Onco-cardiology is very important. We need to get all that squared away. Then the medical oncologist and the patient sit down and talk about the systemic treatment options because we want to get started with that. We may, however, get around to being able to do locoregional therapy for the patient. Many patients with HER2+ disease who are de novo metastatic are going to do well for many years. We tend to be proactive about management of their primary breast cancer and regional lymph nodes. We’ll get the patients sooner than later to the breast surgeon and to the radiation oncologist, so they can see the patient from the beginning. This is so they can start to talk to her about potential surgical and radiation approaches.

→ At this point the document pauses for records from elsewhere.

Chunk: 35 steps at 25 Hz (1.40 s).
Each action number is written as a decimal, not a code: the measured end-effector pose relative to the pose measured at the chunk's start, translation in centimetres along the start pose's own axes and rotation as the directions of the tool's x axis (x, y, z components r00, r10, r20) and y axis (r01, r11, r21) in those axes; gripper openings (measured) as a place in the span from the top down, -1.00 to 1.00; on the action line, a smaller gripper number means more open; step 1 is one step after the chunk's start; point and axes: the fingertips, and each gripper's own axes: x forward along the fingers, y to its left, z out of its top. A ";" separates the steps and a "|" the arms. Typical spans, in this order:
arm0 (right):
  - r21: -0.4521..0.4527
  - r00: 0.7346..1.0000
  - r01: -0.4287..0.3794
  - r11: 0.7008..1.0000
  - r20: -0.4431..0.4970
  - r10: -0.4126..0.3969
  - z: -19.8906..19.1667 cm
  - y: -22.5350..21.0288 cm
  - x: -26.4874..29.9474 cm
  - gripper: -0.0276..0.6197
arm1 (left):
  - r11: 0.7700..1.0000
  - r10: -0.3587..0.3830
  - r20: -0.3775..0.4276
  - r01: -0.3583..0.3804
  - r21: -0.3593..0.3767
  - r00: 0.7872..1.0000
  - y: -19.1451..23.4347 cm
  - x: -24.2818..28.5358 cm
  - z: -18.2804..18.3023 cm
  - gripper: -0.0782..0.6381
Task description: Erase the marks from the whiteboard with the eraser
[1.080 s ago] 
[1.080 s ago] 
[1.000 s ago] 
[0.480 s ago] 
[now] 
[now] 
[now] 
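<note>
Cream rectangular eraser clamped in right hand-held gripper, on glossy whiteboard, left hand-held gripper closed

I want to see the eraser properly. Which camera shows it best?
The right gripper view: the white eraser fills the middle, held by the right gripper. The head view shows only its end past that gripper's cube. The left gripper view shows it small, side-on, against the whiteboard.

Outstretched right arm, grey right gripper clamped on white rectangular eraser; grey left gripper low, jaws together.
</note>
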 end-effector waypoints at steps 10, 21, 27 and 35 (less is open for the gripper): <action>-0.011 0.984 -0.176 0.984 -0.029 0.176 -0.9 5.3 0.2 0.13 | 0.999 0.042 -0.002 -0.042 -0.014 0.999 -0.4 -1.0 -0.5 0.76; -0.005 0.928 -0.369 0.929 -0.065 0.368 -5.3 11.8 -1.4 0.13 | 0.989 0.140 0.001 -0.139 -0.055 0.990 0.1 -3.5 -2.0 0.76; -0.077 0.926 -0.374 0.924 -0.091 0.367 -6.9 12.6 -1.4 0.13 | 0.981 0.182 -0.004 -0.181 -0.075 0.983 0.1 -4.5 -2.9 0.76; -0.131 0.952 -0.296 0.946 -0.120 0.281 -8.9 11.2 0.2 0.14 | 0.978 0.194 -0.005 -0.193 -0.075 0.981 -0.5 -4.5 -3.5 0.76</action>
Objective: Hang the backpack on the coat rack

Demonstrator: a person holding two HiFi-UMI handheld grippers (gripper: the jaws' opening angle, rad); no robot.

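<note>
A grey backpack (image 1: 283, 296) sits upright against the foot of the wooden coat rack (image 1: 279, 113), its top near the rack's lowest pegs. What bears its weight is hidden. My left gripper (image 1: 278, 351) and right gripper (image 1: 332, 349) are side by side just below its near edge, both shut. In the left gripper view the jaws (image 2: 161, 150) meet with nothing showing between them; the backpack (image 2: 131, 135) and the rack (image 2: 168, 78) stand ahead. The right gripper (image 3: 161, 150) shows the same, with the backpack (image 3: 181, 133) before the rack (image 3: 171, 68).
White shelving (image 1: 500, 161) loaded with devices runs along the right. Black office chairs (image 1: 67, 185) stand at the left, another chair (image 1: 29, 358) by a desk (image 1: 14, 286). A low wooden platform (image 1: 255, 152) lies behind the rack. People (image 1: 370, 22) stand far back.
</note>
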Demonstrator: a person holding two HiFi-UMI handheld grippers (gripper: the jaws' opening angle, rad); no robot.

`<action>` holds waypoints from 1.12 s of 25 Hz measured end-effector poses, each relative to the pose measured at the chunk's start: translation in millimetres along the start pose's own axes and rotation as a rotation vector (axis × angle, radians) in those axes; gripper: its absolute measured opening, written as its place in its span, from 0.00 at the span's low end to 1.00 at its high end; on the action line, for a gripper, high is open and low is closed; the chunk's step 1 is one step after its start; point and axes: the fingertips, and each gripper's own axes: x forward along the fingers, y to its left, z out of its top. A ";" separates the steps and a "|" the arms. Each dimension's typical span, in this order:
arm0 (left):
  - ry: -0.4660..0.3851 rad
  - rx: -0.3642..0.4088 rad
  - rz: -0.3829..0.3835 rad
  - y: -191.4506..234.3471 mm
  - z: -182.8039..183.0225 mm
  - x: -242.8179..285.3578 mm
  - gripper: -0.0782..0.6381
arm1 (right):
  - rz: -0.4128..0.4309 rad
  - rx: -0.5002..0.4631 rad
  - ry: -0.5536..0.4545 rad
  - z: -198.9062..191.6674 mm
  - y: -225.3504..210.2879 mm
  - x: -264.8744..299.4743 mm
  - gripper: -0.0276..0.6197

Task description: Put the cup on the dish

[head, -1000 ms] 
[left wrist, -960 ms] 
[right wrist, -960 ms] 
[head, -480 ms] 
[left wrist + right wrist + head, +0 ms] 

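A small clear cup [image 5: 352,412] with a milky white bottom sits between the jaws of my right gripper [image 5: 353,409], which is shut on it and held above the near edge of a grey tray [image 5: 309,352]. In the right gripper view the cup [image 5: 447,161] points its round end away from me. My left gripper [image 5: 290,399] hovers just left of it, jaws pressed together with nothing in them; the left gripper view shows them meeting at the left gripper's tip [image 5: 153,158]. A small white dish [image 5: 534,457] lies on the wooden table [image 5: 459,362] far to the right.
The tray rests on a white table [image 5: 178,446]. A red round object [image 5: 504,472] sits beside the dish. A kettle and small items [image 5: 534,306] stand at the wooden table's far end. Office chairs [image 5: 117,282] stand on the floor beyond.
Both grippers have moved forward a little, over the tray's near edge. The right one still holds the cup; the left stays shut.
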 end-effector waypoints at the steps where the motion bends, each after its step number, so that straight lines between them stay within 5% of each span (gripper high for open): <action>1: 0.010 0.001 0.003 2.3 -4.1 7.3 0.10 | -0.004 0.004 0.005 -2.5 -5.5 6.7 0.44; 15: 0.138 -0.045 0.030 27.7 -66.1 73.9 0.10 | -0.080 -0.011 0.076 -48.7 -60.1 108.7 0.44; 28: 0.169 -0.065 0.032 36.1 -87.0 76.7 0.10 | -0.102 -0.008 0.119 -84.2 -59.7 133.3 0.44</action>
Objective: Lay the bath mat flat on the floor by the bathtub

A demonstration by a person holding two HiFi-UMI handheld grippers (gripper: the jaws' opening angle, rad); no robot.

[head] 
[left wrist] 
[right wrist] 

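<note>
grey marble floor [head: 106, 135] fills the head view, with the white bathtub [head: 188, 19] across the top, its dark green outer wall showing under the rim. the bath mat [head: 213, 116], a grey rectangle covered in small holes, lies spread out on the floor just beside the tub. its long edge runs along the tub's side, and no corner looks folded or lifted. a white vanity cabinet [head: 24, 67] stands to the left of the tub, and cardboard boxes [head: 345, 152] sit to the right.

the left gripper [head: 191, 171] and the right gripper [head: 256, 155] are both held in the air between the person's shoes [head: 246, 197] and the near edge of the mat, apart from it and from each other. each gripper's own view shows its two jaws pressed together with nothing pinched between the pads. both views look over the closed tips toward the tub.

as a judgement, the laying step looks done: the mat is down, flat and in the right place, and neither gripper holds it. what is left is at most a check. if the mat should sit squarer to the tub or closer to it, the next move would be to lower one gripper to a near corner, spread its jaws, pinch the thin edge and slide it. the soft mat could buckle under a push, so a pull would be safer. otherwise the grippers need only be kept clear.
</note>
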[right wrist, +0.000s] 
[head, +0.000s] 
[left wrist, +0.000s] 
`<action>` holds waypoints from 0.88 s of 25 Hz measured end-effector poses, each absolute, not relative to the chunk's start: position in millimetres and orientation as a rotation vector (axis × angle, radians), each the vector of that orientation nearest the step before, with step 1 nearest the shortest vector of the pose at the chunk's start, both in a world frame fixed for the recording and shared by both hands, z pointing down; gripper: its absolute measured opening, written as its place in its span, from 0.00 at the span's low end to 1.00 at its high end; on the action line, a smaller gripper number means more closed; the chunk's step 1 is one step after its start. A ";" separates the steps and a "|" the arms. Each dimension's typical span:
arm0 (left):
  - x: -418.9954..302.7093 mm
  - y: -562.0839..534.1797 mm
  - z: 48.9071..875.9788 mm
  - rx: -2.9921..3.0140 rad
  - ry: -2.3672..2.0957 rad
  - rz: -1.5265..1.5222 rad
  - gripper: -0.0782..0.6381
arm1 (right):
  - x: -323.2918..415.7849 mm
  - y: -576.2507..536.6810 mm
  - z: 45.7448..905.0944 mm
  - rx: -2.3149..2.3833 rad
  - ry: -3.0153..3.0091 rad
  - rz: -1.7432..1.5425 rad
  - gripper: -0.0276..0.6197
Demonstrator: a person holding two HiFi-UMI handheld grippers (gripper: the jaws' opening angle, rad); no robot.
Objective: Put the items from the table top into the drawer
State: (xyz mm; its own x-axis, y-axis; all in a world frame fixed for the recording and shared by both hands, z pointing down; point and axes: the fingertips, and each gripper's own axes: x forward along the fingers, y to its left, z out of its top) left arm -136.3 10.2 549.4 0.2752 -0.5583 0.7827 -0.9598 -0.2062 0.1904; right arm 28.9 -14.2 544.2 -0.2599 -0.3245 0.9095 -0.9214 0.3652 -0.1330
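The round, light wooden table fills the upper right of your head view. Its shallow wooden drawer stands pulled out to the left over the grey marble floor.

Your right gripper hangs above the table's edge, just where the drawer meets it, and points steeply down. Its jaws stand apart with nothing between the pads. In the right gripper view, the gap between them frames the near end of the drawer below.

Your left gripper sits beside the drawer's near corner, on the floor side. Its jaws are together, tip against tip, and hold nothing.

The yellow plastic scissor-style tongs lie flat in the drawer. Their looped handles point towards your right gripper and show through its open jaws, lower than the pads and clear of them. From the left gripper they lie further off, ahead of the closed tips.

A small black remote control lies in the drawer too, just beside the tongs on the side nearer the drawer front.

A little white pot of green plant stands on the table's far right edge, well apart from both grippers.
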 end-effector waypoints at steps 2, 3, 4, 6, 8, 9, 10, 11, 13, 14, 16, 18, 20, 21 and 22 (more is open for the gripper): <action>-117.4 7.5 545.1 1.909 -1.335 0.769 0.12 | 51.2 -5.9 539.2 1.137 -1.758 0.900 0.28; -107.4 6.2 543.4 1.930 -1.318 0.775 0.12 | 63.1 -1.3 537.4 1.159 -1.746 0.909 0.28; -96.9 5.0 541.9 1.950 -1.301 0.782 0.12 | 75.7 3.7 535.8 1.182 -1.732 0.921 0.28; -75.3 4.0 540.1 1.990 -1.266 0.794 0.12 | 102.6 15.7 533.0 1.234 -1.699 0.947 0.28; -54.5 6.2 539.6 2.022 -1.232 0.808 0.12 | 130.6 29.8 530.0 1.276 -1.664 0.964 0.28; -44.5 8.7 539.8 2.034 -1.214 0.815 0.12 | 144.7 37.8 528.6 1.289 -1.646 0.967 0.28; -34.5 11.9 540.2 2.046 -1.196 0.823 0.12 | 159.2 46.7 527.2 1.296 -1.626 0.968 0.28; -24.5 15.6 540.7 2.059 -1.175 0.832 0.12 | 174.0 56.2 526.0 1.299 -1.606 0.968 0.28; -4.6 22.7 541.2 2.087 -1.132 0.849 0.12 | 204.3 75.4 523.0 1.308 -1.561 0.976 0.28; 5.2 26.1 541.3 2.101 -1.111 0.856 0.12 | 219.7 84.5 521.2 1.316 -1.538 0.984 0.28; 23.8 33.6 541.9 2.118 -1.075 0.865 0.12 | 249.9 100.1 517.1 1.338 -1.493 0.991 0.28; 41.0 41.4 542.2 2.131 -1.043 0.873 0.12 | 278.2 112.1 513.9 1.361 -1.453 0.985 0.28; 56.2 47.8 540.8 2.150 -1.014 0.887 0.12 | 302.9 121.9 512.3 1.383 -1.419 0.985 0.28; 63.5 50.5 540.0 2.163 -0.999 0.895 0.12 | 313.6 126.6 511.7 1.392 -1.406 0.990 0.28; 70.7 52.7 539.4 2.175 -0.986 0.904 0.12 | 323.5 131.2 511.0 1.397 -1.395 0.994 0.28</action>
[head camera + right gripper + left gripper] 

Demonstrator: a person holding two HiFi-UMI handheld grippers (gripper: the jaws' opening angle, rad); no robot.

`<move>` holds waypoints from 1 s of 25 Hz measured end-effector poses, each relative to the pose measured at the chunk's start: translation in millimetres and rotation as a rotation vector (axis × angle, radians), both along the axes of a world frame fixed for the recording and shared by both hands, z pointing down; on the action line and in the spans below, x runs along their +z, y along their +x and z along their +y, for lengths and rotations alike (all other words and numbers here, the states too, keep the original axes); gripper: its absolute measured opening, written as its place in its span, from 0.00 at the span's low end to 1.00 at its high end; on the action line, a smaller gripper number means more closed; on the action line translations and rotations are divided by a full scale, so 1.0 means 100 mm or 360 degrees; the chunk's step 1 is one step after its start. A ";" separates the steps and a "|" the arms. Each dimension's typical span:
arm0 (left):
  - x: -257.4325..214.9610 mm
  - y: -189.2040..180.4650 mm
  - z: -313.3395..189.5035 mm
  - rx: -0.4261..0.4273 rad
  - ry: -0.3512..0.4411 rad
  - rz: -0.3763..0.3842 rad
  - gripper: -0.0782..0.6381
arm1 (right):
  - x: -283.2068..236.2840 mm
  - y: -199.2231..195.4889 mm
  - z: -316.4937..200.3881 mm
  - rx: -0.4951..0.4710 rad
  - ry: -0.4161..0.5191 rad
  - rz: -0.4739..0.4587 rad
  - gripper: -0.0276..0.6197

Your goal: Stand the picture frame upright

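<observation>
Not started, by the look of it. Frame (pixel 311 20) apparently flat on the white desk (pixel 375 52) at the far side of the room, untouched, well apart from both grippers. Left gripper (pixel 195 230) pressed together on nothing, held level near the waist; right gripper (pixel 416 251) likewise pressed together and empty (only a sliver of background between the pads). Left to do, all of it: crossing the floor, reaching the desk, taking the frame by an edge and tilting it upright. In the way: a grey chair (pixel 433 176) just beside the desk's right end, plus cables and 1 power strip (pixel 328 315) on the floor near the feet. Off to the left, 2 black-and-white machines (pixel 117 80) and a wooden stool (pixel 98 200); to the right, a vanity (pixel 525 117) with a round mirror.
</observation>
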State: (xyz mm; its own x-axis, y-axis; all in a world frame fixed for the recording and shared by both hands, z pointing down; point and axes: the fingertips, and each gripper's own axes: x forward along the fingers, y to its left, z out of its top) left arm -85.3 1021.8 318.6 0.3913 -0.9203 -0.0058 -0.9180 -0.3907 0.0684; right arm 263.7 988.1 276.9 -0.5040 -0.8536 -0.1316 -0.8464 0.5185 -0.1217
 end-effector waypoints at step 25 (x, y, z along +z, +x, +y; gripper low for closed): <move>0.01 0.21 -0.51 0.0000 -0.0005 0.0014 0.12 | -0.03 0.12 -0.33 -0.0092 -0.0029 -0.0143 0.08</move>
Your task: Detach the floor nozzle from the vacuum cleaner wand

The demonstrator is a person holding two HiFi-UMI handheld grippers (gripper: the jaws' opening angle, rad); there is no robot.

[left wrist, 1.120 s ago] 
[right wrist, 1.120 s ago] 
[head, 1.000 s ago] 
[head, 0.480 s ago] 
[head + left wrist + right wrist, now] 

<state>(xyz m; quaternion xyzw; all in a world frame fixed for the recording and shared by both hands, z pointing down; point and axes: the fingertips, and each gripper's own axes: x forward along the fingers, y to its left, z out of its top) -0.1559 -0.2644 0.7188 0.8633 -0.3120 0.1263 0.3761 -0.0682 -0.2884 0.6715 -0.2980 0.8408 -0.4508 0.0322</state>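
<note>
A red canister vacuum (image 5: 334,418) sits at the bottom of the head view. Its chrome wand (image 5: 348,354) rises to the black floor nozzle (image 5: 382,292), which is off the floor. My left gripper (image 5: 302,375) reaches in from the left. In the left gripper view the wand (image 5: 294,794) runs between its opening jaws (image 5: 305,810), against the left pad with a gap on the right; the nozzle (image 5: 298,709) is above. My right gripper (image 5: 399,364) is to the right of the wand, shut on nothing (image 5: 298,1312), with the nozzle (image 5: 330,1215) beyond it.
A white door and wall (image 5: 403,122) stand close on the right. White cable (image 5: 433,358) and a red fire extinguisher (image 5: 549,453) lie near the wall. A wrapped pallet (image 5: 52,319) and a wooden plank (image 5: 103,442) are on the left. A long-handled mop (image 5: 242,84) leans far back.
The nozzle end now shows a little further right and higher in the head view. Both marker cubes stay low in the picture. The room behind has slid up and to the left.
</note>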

Once the patient starts anti-HER2 directed therapy in the metastatic state, we obviously get echocardiograms every 3 months. Any type of diminution in cardiac functions, we get our cardiology colleagues involved. But oftentimes early on, patients do really well, and then we won’t have to do the imaging that often because we know patients are doing well and they have a serum tumor marker, for example, that’s going down. You don’t have to get that many scans. But sometimes you’re not sure how they’re responding, and you need to reengage your breast surgeons to ascertain what they think about the locoregional disease, and you have to rescan to see if somebody is benefiting. Sometimes you have to rebiopsy to understand what you’re dealing with, to get enough tissue for NGS [next-generation sequencing], etc. Those are the beginnings of the metastatic journey.